Strip out all images, then restate the data verbatim.

START SOURCE MATERIAL

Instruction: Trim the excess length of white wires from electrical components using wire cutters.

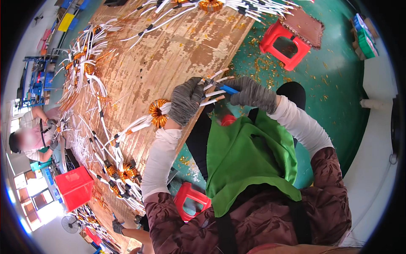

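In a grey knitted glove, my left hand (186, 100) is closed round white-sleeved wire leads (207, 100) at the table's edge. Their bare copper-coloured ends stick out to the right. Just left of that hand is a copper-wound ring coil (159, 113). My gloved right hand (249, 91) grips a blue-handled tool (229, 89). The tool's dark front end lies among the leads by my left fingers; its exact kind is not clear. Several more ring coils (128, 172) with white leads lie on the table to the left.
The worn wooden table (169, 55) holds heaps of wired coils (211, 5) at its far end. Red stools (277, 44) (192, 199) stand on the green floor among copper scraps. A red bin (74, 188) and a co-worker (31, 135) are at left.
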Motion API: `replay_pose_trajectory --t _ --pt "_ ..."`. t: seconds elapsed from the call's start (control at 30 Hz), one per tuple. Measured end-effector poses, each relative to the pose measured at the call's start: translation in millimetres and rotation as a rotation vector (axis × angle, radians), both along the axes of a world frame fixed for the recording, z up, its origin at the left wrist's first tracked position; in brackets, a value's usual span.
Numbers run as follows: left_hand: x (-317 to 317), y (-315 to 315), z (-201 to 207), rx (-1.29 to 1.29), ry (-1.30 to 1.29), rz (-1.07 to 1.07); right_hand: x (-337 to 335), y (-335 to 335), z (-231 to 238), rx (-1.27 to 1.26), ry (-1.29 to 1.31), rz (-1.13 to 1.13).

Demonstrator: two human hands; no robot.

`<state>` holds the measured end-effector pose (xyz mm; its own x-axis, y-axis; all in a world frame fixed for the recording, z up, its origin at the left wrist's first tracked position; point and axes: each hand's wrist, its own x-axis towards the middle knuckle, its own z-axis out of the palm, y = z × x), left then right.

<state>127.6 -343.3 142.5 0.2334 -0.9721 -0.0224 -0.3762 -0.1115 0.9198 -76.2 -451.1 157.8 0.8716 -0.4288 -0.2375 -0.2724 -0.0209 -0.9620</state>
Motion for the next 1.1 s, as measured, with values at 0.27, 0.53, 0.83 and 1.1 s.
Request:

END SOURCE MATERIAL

ANSWER TO THE PROBLEM |
Instruction: Trim the excess length of white wires from electrical components using wire cutters.


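In a grey knitted glove, my left hand (186, 100) is closed round white-sleeved wire leads (207, 100) at the table's edge. Their bare copper-coloured ends stick out to the right. Just left of that hand is a copper-wound ring coil (159, 113). My gloved right hand (249, 91) grips a blue-handled tool (229, 89). The tool's dark front end lies among the leads by my left fingers; its exact kind is not clear. Several more ring coils (128, 172) with white leads lie on the table to the left.
The worn wooden table (169, 55) holds heaps of wired coils (211, 5) at its far end. Red stools (277, 44) (192, 199) stand on the green floor among copper scraps. A red bin (74, 188) and a co-worker (31, 135) are at left.
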Motion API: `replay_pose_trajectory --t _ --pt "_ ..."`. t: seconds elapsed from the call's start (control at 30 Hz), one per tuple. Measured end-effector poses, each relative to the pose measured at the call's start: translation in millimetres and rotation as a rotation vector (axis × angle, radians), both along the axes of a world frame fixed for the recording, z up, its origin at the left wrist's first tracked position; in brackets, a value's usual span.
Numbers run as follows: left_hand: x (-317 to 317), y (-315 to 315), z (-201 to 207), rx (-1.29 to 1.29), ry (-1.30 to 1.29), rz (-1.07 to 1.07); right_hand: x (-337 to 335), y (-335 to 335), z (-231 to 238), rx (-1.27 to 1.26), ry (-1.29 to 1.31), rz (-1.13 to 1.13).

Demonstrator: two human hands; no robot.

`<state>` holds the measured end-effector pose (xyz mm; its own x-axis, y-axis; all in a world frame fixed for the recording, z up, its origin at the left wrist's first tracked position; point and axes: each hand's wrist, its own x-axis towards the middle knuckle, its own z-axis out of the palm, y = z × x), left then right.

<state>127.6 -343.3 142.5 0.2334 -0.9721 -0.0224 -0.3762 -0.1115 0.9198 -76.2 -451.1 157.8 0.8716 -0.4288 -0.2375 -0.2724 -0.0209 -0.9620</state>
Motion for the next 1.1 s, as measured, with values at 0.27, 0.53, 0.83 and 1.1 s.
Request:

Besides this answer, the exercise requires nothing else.